13 Kasım 2012 Salı

DEĞİŞMEYEN YAŞAM AMMA DEĞİŞEN SEN...

Hayatı okumadan geçmemeye karar verince hayatın değişmeye başlar zaten. Başlıyor zaten. Bir gün hayatını değiştirmeye karar vermişsindir aslında. Rüyalarında dahi olsa. O gecenin sabahında gün doğarken hayatın değişmeye başlamıştır zaten. Hayatını okuyarak yaşamaya başladığın için artık. Ve de bir gün gelir, yeni bir gün bu kararı uygulamaya geçersin.
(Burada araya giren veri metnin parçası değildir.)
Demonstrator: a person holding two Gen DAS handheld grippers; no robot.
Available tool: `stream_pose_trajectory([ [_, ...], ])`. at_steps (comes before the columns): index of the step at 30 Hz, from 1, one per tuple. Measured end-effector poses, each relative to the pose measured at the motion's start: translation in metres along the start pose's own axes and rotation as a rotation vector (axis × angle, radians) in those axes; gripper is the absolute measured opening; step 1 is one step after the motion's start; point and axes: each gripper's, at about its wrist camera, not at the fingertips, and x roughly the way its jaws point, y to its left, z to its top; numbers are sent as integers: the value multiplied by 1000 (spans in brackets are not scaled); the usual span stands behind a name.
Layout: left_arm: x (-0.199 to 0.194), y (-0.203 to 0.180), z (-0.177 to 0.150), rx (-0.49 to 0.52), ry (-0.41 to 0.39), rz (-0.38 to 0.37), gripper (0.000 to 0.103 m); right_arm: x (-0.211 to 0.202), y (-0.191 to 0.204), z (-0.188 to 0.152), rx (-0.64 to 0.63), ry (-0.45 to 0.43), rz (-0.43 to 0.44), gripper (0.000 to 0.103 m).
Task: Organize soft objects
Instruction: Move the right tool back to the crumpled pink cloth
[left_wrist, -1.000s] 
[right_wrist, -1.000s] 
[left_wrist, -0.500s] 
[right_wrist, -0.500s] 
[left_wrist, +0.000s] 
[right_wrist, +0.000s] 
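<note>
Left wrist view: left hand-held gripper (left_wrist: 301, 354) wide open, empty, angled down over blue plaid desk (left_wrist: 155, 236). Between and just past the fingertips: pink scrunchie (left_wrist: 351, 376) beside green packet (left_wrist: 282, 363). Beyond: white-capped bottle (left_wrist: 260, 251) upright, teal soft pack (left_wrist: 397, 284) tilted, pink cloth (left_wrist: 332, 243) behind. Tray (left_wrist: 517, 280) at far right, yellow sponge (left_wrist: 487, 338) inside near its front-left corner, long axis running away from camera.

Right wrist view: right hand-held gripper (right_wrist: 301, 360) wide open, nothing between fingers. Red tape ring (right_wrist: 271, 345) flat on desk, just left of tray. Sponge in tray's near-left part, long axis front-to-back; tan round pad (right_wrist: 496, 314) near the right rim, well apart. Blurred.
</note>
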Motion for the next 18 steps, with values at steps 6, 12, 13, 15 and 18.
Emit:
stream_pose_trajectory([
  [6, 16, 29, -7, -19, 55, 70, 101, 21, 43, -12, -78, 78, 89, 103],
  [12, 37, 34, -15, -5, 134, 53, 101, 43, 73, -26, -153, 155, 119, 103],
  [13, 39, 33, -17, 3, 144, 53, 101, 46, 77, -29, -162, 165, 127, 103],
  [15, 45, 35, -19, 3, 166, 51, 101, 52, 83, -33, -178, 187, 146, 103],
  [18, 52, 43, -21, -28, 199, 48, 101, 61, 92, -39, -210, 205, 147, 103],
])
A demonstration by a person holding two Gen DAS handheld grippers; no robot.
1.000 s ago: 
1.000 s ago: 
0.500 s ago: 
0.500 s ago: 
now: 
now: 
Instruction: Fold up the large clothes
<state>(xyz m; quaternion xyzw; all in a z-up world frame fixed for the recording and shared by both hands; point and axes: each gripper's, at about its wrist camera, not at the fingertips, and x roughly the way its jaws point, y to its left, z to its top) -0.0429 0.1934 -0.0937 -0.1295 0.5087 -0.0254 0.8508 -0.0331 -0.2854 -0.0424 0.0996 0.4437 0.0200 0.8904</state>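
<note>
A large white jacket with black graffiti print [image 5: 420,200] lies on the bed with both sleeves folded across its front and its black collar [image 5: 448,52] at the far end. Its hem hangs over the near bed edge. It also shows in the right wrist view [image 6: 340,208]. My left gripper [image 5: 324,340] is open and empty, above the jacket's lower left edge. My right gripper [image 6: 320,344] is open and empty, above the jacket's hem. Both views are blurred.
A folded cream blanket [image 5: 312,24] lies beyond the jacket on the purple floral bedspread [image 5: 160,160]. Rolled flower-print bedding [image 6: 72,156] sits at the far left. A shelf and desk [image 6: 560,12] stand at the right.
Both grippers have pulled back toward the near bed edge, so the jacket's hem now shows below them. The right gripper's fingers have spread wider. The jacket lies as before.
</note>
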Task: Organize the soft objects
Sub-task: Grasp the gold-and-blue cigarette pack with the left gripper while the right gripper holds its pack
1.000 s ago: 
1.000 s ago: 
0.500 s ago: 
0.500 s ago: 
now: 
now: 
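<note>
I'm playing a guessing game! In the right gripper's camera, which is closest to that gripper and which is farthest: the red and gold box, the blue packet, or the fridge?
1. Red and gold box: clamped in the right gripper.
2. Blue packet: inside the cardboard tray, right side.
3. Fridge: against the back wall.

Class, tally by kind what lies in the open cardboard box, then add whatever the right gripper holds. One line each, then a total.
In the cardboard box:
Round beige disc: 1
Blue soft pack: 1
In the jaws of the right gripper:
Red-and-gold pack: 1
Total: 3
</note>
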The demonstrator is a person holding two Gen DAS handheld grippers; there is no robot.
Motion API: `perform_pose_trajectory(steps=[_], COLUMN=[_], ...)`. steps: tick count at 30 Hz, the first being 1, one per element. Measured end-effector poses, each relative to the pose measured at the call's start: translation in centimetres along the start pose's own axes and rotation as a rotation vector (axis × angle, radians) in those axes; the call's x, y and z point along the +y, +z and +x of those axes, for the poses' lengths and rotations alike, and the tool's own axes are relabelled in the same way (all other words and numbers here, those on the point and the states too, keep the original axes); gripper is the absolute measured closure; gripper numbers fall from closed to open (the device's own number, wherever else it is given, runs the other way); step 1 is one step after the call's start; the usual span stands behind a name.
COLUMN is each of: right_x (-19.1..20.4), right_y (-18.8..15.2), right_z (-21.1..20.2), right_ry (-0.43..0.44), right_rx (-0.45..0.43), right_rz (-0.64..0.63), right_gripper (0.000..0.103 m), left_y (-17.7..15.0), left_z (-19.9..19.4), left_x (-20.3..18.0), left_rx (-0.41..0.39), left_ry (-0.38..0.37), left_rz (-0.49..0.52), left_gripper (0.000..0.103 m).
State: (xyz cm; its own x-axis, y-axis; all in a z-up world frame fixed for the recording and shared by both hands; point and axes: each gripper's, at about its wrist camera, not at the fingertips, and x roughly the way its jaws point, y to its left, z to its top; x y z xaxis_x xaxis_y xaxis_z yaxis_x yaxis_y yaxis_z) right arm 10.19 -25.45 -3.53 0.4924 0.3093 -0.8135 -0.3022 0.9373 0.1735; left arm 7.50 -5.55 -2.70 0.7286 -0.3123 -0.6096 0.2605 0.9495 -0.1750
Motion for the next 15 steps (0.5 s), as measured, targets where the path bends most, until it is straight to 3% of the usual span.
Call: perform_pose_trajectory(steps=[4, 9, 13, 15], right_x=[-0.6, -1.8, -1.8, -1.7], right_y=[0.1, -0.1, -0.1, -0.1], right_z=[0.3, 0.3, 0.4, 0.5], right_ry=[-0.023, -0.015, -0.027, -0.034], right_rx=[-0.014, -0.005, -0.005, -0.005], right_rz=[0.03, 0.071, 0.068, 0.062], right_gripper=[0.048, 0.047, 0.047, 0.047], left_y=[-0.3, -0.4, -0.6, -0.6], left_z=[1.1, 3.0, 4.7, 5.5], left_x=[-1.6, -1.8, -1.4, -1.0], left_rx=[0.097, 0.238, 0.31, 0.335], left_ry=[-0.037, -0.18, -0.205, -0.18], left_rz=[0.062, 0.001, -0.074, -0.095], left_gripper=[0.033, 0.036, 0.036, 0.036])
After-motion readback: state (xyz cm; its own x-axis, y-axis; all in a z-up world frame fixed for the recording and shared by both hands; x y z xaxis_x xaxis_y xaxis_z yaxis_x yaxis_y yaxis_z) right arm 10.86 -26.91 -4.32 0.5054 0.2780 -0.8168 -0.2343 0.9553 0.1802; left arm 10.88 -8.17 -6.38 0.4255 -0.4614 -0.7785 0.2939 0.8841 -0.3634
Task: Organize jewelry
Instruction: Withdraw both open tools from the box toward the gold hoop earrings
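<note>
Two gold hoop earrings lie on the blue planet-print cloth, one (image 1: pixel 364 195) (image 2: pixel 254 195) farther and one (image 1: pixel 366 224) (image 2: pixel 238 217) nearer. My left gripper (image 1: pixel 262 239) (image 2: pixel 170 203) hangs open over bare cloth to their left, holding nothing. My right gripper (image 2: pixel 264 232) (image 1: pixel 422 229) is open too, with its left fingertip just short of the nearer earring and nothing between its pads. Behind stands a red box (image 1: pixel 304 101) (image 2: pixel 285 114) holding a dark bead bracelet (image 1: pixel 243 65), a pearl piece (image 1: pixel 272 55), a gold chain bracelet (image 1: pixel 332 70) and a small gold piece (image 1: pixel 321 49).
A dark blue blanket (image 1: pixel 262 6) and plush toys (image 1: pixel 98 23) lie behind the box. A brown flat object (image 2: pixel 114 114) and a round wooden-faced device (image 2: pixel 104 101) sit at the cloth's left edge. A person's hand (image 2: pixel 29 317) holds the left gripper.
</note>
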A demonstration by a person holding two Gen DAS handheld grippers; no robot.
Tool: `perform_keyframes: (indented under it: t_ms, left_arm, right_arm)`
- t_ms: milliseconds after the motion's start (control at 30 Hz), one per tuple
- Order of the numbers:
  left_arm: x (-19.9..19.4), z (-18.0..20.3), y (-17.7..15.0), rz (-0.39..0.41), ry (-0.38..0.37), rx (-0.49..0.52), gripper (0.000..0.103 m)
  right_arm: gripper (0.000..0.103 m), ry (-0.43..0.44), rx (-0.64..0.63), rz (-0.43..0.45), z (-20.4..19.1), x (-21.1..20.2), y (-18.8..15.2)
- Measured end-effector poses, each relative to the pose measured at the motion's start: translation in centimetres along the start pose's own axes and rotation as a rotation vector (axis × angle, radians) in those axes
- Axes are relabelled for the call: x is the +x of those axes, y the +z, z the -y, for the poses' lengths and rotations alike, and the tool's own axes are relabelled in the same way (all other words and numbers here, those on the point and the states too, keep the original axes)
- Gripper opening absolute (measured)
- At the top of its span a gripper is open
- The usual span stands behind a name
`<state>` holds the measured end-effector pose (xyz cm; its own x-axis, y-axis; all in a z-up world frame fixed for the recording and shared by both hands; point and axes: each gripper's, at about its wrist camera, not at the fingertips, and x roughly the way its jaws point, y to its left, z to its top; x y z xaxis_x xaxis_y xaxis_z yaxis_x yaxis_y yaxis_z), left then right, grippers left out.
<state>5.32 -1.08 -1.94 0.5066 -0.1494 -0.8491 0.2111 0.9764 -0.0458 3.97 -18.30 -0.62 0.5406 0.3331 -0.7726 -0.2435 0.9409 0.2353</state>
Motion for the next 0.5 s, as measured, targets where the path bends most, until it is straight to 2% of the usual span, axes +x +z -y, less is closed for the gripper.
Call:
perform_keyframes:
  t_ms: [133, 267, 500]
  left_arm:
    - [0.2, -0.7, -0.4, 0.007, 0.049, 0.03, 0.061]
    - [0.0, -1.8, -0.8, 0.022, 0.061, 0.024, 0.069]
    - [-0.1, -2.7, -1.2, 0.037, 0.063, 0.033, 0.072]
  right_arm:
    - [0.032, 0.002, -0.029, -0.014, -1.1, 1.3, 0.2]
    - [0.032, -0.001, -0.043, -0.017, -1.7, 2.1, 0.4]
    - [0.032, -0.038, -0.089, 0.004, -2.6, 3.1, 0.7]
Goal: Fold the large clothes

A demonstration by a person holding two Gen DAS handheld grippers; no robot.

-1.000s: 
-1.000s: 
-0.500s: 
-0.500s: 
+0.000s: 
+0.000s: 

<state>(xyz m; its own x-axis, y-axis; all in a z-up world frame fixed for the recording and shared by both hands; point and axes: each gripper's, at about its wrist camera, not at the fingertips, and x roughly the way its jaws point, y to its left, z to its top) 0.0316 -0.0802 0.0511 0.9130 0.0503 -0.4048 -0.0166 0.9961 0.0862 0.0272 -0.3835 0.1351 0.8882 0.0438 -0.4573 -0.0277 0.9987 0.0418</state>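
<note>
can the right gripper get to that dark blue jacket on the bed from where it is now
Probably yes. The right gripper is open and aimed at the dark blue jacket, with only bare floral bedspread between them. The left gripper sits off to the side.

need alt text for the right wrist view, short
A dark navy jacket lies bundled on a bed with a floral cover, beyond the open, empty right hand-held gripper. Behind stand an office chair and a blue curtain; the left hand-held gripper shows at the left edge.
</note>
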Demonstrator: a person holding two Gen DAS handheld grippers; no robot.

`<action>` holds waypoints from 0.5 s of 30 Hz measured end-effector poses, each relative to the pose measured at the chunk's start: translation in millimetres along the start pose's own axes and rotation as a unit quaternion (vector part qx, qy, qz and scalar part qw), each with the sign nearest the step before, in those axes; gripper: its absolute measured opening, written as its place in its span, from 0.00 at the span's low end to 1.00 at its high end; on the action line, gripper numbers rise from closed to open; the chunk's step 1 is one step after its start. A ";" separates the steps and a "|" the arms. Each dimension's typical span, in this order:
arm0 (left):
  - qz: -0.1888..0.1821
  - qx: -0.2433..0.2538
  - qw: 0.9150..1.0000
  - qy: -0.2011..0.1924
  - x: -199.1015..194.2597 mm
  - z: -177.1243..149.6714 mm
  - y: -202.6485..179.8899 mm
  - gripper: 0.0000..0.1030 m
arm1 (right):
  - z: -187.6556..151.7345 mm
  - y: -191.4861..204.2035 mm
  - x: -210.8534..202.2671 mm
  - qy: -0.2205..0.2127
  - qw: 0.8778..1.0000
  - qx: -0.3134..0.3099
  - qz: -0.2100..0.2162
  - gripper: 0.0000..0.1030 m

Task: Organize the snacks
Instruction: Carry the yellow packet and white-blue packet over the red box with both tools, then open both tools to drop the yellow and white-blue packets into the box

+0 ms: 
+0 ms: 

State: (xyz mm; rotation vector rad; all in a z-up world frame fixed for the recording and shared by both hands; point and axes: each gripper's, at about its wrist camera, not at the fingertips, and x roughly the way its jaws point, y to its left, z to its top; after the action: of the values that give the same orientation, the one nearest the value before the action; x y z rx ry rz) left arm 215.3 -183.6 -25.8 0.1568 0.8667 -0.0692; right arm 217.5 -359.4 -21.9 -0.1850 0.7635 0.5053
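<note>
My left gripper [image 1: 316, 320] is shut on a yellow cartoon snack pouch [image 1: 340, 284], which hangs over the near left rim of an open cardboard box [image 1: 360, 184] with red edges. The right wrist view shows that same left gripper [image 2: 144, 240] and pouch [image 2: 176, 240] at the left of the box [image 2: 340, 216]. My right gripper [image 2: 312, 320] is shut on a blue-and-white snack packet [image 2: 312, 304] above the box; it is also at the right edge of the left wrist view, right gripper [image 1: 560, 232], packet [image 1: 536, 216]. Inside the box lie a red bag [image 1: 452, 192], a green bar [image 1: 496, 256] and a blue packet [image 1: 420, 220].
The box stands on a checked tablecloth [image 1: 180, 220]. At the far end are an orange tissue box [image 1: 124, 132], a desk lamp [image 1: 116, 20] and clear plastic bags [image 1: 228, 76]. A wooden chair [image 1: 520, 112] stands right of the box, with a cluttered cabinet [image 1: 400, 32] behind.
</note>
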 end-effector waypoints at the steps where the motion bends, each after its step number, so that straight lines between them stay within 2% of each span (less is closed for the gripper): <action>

Ve de, her şey yıkılmaya başlar.

Değişim yıkımdır. Önce.
Kimi üstüne kimi etrafına kime oraya buraya. Toz duman içinde kalır ortalık. Göz gözü görmez. Gürültü. Patırtı.

Ellerinde ne var ne yoksa  o güne kadar tuttuğun tutunduğun eline tutuşturulan hepsi uçup gitmeye başlarlar ellerinden.
Değişim böyledir. Yıkıcıdır. Yakıcıdır. Yapasın diye. Yeniden.

Çok yalnızsındır.
Artık.

Amma gülücüklerin ve de hayatın tüm iyilikleri ve de tüm güzellikleri de seninledir,
Artık.

Yıkıntıların yanmışların arasından sıyrılıp gülücükleri ile yanına gelenler bile olur. Yeniden.
Tozu dumana kata kata daha da yıkmaya başlayanlarda. Daha da yıkmak isteyenlerde. Daha da yıkmaya çalışanlarda.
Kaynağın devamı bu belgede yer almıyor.